Dentre as três professoras do G1 que enfocam na alfabetização em termos escolarizados, PA5 critica o Magistério, mas PA4 e PA6 o valorizam em conexão com o ensino tradicional. As professoras PA1, PA2 e PA3, que mencionam as práticas sociais de comunicação no enfoque dado à alfabetização (categoria B), admitem com restrições a contribuição desse curso; sem registrar adesão ao ensino tradicional, mencionam a predominância desse ensino por ocasião do ingresso na docência.

Das quatro professoras do G2, duas (PB1 e PB4) restringem a alfabetização à leitura ou à escrita e leitura com compreensão, elogiam o curso de Magistério e valorizam o ensino tradicional. As professoras PB2 e PB3, que incluem as práticas sociais de comunicação, no enfoque de um aluno alfabetizado, criticam a formação inicial no curso Magistério; contudo, PB3 diz que, para ensinar, recorreu a práticas observadas em estágios feitos durante esse curso.

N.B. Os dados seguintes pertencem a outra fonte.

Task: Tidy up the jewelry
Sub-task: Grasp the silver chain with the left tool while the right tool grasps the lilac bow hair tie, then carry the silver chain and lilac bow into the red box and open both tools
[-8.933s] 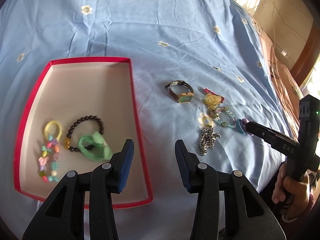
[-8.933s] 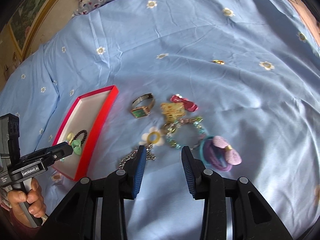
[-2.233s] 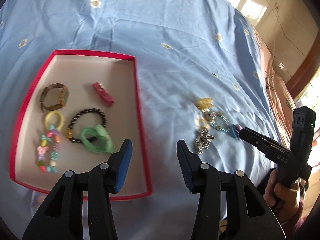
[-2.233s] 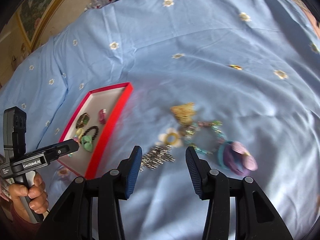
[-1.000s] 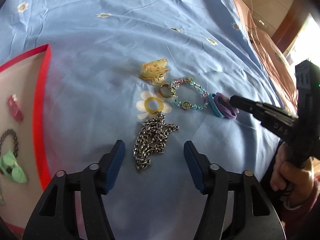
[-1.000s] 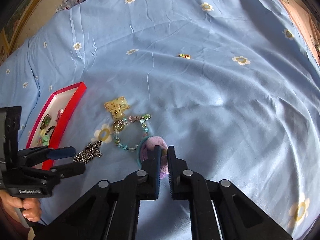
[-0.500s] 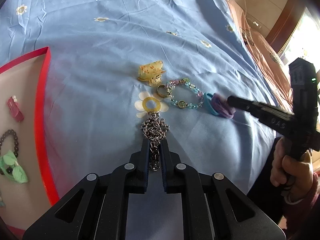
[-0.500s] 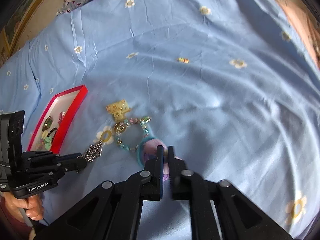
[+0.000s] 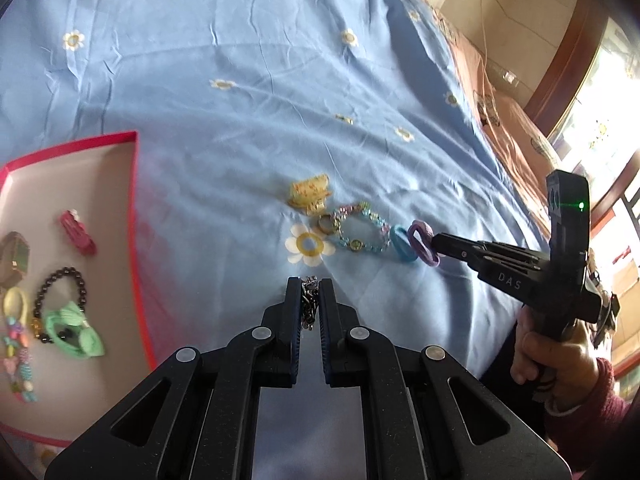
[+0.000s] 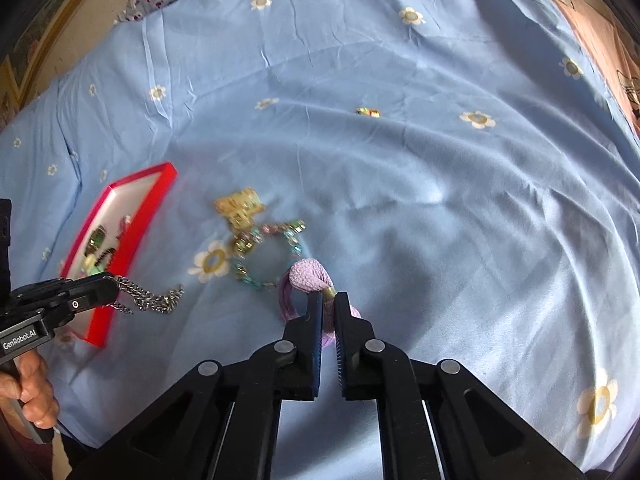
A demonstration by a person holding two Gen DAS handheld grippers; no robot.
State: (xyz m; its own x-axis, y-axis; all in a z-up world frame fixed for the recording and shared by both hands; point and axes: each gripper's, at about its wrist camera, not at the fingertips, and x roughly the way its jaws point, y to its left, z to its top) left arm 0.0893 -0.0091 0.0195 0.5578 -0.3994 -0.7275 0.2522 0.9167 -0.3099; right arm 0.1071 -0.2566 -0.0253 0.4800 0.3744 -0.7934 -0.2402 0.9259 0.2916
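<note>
Blue flowered bedsheet [image 10: 440,184] under everything, soft, creased.

Red tray [image 9: 134,216] left of left gripper [image 9: 310,294], already holding watch, hair clip, bead bracelets, green tie: evidently the collection spot.

Right gripper [image 10: 328,300] clamped on purple scrunchie [image 10: 308,278], pinched at edge, likely for lift.

Left gripper closed on silver chain [image 10: 154,298]; links trail from tips, so carry may snag.

Yellow claw clip [image 9: 310,192] and beaded bracelet [image 9: 362,230] ahead of left gripper, waiting.
</note>
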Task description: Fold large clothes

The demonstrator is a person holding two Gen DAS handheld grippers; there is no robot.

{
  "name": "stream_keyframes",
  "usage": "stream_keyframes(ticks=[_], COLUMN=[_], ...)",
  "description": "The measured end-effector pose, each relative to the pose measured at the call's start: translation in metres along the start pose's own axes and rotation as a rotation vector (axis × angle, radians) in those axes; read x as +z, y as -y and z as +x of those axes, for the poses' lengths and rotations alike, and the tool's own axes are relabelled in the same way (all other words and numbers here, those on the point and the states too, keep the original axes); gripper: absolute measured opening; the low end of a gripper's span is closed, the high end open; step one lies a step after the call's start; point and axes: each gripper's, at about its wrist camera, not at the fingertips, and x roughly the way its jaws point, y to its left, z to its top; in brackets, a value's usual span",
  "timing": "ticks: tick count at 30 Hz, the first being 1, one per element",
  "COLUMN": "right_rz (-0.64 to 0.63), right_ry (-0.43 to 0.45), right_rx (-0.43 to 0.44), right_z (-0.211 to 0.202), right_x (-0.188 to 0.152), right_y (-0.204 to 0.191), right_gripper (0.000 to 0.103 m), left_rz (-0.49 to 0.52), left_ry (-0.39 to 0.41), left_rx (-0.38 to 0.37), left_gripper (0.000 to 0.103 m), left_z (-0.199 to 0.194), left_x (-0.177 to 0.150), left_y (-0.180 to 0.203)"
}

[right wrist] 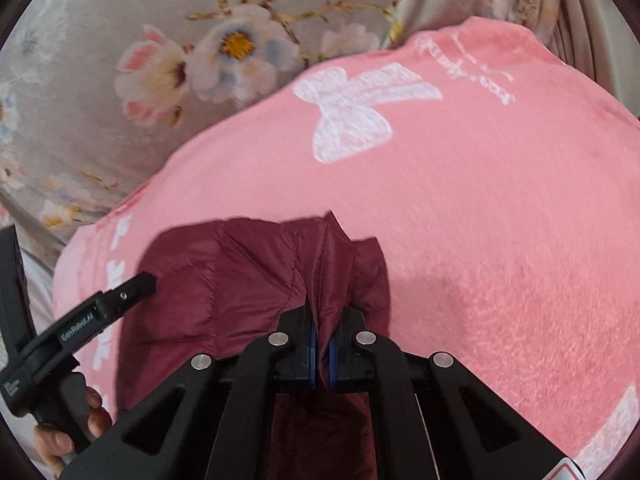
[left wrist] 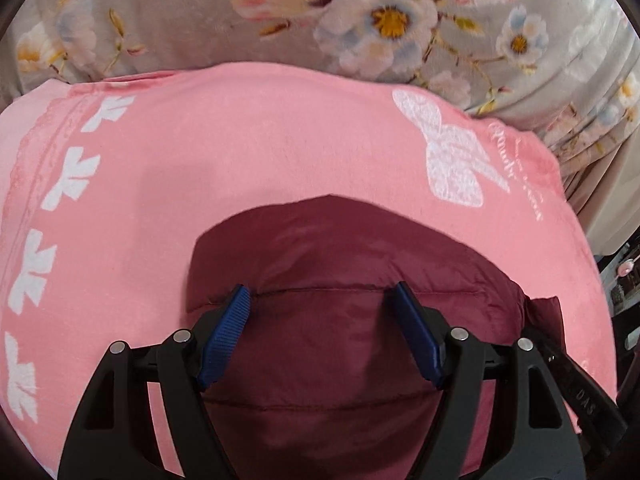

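The maroon quilted jacket (right wrist: 240,280) lies bunched on a pink blanket (right wrist: 480,200), folding barely begun by my reckoning. My right gripper (right wrist: 322,354) pinches a pleat of it; my left gripper (left wrist: 320,332) hovers spread above, empty.

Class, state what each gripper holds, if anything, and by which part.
The right gripper pinches a bunched fold at the maroon puffer garment's edge. The left gripper holds nothing, open above it.

1. Both views are evenly and softly lit, with no glare.
2. A faint shadow lies on the pink blanket (left wrist: 280,152) beside the dark red jacket (left wrist: 340,264).
3. Fisheye bending curves the edges; the corners go black.
4. The right view is slightly blurred, especially at the far flowered sheet (right wrist: 100,80).
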Motion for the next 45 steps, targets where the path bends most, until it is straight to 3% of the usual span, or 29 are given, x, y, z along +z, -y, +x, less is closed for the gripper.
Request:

O exame desses resultados, considerando-se as categorias dos enfoques dados à alfabetização, mostra que as manifestações de PA4 e PA6, PB1 e PB4, que valorizam o curso Magistério e o ensino tradicional, se inserem na categoria A.

Os resultados referentes à formação docente e às experiências iniciais no ensino dos grupos de participantes da pesquisa G1 e G2 confirmam o que Gatti e Nunes (2009) identificaram em suas pesquisas sobre a precariedade da formação docente.

É interessante notar a ocorrência, nas manifestações das docentes, de contraposições do ensino atual ao ensino no passado. Contraposições que confirmam as afirmações de Tardif e Moscoso (2018, p. 404) sobre a problematização do ensino, na atualidade, que impõem aos professores a realização de decisões não estritamente determinadas pela escola, pela sociedade ou pelas tradições.

A análise dos resultados da pesquisa, obtidos junto às docentes dos dois grupos de escolas participantes da pesquisa, revela que no G1 as indicações do recurso aos saberes da experiência dos colegas são mais frequentes que no G2. Entre as docentes do G2, apenas uma das quatro professoras afirma ter utilizado esse recurso.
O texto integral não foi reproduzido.